Вы уже знаете, что Сент-Ибар, который неизменно поддерживал деятельную переписку с графом де Фуэнсальданья, от времени до времени убеждал меня войти с ним в сношения; рассказывал я вам также и о причинах, которые удерживали меня от этого шага. Однако, поскольку мы оказались в осаде, а Мазарини послал во Фландрию Воторта, чтобы начать переговоры с испанцами, и к тому же партия наша утвердилась уже настолько, что в союзе с врагами государства не могли бы обвинить меня одного, я оставил прежнюю щекотливость и осмотрительность и поручил Монтрезору написать Сент-Ибару, который, покинув Францию, жил то в Гааге, то в Брюсселе, что в нынешних обстоятельствах я полагаю возможным без ущерба для своей чести выслушать предложения, которые мне пожелают сделать, чтобы оказать помощь Парижу; я просил его, однако, позаботиться о том, чтобы прямо ко мне не обращались и мне не пришлось бы ни в чем участвовать гласно. Я написал в этом смысле Сент-Ибару или, точнее, поручил, чтобы ему это написали, ибо он передал мне через Монтрезора, что испанцы, зная, что народ Парижа безусловно повинуется лишь мне одному, и видя, что я не ищу их помощи, вообразили, будто я пытаюсь сговориться с придворной партией, и это-то и удерживает меня от соглашения с ними; таким образом, не полагаясь в отношении Парижа на других вождей, испанцы вполне могут соблазниться обширными посулами, которыми изо дня в день их прельщает Кардинал. Из слов, оброненных герцогиней Буйонской, я понял, что ей, как и Сент-Ибару, это известно; в согласии с ее супругом и с нею я и сделал шаг, о котором вам только что сказал; с их же согласия я намекнул, что нам было бы приятно, если бы в этом деле первым на сцену выступил герцог д'Эльбёф. Поскольку во времена кардинала де Ришельё он провел двенадцать или даже пятнадцать лет во Фландрии, получая пенсион от Испании, такой путь представлялся совершенно естественным. Предложение это было сразу принято. Граф де Фуэнсальданья на другой же день отрядил в Париж, под именем дона Хосе де Ильескаса, монаха-бернардинца Арнольфини, переодетого в военное платье. Монах прибыл к герцогу д'Эльбёфу в два часа пополуночи, вручил ему краткое рекомендательное письмо, а на словах изложил свое поручение так, как вы легко можете себе представить.

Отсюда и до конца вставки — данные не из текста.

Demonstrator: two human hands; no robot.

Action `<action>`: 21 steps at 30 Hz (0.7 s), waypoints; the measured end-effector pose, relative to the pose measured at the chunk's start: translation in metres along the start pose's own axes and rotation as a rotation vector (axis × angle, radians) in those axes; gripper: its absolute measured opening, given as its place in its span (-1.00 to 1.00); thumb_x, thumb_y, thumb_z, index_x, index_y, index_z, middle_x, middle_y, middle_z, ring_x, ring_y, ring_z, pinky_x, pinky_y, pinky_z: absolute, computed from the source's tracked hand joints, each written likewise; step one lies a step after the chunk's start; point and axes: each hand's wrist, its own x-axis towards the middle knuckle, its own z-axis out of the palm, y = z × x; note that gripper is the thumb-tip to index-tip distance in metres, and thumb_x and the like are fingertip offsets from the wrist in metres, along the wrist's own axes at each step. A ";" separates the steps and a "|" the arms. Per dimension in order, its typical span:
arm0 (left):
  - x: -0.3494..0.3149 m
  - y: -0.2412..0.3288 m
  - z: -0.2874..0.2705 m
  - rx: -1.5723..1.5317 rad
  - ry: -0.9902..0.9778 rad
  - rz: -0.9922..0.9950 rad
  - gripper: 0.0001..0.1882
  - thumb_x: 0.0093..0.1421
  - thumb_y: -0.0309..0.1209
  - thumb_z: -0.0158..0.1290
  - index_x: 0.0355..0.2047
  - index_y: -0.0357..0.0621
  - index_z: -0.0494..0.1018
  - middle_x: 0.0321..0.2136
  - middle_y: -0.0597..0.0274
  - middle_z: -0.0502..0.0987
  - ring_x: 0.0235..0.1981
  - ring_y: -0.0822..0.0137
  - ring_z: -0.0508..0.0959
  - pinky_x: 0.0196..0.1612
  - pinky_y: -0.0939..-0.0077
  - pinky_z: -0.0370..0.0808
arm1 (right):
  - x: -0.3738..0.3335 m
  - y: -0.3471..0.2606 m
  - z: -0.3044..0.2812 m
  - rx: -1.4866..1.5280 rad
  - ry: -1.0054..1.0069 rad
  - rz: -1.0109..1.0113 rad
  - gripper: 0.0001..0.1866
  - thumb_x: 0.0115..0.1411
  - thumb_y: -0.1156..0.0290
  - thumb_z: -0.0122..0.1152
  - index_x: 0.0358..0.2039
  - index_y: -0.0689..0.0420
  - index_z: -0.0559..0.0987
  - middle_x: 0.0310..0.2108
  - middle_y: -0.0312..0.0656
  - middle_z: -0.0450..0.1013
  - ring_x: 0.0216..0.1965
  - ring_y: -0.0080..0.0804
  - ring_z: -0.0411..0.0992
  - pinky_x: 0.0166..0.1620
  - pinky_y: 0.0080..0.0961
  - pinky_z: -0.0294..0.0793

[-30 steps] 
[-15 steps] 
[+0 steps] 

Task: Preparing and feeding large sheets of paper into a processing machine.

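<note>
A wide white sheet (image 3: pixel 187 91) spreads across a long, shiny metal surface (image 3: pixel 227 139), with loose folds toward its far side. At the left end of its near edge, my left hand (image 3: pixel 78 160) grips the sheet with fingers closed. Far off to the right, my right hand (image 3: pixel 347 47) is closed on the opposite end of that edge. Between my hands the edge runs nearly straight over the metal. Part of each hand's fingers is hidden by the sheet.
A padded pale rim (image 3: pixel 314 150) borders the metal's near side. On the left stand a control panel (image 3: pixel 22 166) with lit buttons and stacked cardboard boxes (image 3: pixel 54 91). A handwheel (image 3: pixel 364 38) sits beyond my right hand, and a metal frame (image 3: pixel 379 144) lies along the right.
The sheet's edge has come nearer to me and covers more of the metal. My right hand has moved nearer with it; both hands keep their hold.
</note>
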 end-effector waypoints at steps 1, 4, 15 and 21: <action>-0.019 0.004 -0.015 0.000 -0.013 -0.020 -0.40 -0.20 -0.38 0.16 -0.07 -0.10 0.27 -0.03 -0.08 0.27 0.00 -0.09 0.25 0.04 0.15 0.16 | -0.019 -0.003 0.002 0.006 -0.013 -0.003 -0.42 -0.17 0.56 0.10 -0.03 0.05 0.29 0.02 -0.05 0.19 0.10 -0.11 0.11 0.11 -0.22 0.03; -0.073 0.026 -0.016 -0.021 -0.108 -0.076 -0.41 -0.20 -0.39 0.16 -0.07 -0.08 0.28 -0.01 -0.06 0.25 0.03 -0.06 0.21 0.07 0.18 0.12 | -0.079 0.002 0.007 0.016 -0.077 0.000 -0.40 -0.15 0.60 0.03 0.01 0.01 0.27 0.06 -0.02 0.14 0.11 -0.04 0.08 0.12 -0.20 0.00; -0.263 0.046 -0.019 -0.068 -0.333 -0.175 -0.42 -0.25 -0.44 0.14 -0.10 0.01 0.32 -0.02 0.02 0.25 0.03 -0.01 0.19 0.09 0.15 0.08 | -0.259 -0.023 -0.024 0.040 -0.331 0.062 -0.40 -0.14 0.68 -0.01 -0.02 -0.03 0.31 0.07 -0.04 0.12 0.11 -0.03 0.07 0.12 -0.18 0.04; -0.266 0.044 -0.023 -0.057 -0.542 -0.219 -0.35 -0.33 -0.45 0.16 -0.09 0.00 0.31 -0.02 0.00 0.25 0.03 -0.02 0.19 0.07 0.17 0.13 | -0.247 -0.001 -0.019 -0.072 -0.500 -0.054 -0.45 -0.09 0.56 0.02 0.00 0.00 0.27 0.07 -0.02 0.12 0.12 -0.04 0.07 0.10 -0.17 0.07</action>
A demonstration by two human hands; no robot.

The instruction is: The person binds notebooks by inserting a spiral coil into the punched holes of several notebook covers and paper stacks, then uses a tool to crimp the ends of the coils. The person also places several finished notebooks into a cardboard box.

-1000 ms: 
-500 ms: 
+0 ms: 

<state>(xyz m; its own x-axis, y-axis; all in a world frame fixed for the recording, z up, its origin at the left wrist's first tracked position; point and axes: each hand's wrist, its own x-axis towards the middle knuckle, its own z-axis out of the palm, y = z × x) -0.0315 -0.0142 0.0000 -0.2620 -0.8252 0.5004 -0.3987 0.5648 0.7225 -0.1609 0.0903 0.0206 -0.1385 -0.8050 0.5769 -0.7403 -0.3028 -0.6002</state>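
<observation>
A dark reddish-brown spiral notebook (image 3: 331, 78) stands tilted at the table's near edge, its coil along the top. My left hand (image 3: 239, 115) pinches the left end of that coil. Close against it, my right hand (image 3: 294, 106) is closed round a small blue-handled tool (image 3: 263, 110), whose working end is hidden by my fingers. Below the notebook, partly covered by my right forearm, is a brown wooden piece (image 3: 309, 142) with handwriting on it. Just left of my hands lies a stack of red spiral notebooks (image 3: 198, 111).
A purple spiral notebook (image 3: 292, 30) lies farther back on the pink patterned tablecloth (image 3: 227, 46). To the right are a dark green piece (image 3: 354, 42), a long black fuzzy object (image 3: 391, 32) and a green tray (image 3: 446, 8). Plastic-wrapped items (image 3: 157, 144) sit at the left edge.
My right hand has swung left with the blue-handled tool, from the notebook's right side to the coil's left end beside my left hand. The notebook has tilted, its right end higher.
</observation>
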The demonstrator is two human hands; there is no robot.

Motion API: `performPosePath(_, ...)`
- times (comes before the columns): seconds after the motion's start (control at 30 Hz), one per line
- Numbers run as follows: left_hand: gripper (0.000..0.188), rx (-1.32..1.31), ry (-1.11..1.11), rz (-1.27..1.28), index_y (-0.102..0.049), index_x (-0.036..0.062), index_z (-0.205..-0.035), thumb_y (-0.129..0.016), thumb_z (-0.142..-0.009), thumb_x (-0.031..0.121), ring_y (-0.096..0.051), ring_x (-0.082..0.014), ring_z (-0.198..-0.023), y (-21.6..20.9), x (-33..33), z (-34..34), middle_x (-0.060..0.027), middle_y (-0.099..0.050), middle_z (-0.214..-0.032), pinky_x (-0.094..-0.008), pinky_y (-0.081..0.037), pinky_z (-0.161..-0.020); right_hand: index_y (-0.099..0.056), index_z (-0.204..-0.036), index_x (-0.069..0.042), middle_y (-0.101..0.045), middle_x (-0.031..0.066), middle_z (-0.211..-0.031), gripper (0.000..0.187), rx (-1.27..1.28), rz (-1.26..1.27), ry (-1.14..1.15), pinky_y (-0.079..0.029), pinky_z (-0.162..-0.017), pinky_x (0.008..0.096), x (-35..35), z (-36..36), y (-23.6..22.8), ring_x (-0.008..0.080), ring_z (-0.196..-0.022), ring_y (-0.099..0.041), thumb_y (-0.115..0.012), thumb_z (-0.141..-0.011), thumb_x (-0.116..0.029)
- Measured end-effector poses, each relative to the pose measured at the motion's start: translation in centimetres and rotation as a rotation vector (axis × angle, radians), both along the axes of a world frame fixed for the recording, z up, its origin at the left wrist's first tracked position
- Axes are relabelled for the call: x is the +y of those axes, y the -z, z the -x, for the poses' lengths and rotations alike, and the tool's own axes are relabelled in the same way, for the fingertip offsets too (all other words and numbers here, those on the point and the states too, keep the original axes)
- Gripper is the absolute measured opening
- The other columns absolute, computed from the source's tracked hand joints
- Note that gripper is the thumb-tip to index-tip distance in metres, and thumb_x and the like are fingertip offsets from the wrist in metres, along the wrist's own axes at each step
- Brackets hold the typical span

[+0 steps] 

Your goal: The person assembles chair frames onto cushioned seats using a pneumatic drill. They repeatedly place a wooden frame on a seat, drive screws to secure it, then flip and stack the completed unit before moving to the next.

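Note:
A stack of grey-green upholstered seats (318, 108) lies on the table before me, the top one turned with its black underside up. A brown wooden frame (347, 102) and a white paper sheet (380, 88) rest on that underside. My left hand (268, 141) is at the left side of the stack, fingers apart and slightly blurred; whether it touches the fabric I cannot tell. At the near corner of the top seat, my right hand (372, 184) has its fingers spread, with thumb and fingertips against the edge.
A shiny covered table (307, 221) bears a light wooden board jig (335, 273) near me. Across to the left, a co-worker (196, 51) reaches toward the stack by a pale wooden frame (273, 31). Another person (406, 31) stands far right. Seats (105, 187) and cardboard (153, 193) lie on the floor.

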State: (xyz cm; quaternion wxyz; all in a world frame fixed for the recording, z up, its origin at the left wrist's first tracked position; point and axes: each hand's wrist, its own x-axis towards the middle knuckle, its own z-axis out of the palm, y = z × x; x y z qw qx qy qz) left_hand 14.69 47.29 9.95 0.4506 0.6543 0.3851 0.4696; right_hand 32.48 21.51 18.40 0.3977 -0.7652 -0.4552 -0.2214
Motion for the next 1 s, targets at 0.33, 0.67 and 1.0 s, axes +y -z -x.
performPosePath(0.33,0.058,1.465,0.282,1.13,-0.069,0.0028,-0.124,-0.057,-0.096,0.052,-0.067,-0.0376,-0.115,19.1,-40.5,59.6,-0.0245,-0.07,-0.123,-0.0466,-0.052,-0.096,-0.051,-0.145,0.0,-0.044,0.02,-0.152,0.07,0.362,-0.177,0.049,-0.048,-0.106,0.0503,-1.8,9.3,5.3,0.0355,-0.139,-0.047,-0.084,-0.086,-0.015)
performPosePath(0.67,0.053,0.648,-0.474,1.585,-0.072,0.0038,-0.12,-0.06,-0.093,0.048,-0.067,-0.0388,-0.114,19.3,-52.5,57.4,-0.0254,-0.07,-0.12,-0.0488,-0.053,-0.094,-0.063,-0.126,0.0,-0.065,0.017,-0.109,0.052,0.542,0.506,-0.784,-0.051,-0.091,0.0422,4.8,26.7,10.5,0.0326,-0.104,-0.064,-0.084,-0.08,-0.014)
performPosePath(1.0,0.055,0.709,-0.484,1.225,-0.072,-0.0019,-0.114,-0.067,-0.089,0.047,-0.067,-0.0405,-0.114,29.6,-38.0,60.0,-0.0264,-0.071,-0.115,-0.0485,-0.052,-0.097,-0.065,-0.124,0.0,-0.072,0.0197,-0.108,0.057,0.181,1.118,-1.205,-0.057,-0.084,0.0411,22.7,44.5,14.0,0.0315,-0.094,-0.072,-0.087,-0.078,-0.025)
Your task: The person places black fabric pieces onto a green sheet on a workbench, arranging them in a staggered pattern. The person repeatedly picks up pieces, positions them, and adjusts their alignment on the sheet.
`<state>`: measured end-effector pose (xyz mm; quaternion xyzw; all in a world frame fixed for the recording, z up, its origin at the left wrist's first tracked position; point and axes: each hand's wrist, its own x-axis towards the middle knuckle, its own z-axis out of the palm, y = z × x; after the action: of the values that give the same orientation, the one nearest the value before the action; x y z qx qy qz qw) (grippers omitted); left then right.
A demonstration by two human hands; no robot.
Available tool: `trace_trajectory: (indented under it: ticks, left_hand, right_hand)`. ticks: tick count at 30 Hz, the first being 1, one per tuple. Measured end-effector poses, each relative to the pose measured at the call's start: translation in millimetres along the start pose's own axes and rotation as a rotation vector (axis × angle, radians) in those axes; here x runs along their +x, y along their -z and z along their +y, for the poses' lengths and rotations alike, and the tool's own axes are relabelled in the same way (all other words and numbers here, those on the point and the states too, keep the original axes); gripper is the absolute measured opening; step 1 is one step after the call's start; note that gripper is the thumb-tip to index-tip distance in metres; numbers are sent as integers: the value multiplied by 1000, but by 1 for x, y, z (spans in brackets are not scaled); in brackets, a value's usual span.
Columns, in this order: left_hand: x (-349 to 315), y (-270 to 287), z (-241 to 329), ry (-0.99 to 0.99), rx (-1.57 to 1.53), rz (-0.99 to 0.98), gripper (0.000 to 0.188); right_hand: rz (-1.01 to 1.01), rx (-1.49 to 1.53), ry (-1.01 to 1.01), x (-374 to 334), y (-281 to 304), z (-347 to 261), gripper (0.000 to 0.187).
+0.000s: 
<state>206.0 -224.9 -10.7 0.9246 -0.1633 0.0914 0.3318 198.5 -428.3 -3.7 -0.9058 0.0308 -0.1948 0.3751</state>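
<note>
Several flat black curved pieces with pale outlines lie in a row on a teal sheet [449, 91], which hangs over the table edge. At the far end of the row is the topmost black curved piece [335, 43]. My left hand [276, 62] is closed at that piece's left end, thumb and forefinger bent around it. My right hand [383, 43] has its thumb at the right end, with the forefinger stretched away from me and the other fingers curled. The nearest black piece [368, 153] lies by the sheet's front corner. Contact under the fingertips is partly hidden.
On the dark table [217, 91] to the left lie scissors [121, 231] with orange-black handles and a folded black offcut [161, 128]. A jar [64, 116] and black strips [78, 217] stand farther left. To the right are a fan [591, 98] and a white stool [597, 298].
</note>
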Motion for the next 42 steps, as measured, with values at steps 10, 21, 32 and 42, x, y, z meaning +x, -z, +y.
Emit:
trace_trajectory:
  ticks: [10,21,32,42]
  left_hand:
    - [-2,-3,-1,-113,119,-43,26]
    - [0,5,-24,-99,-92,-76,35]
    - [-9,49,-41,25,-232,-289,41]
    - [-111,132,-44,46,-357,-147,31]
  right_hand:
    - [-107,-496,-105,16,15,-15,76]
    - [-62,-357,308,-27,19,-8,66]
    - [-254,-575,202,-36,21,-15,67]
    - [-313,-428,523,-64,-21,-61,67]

Герцог д'Эльбёф вообразил себя первым лицом в партии и на другой день по выходе из Дворца Правосудия пригласил всех нас, то есть всех наиболее значительных в партии особ, к себе обедать, объявив, что имеет сообщить нам нечто важное. В числе приглашенных были принц де Конти, господа де Бофор и де Ла Мот, а также президенты Ле Коньё, де Бельевр, де Немон, де Новион и Виоль. Герцог д'Эльбёф, бывший от природы изрядным фигляром, начал представление с того, что расписал, как дорожит он именем француза, — оттого, мол, он даже не решился распечатать записку, присланную ему из подозрительного места. Место это названо было лишь после множества оговорок, которые перемежались загадками, и тут президент де Немон, который при всей живости гасконского ума был величайшим в мире простаком, разыграл вторую сцену, вложив в нее столько же наивности, сколько в первую вложено было притворства. На записку с аккуратно восстановленной печатью, которую герцог д'Эльбёф швырнул на стол, он посмотрел как правоверный еврей на субботнее жертвоприношение 140
. И заявил, что герцог д'Эльбёф поступил весьма дурно, пригласив членов Парламента для соучастия в подобном деянии. Тогда президент Ле Коньё, которому наскучил весь этот вздор, взял письмо, правду сказать походившее более на любовную записку, нежели на дипломатическое послание, распечатал его и, прочитав то, что в нем содержалось, а это была всего лишь рекомендация, и выслушав от герцога д'Эльбёфа то, что на словах сообщил ему податель письма, разыграл перед нами фарс, достойный первых двух сцен. Он высмеял все принятые предосторожности, предупредив те, какие еще могли быть приняты, после чего единогласно решено было не отвергать помощи Испании. Трудность состояла лишь в том, каким образом на нее согласиться. И трудность эта была велика по многим важным причинам.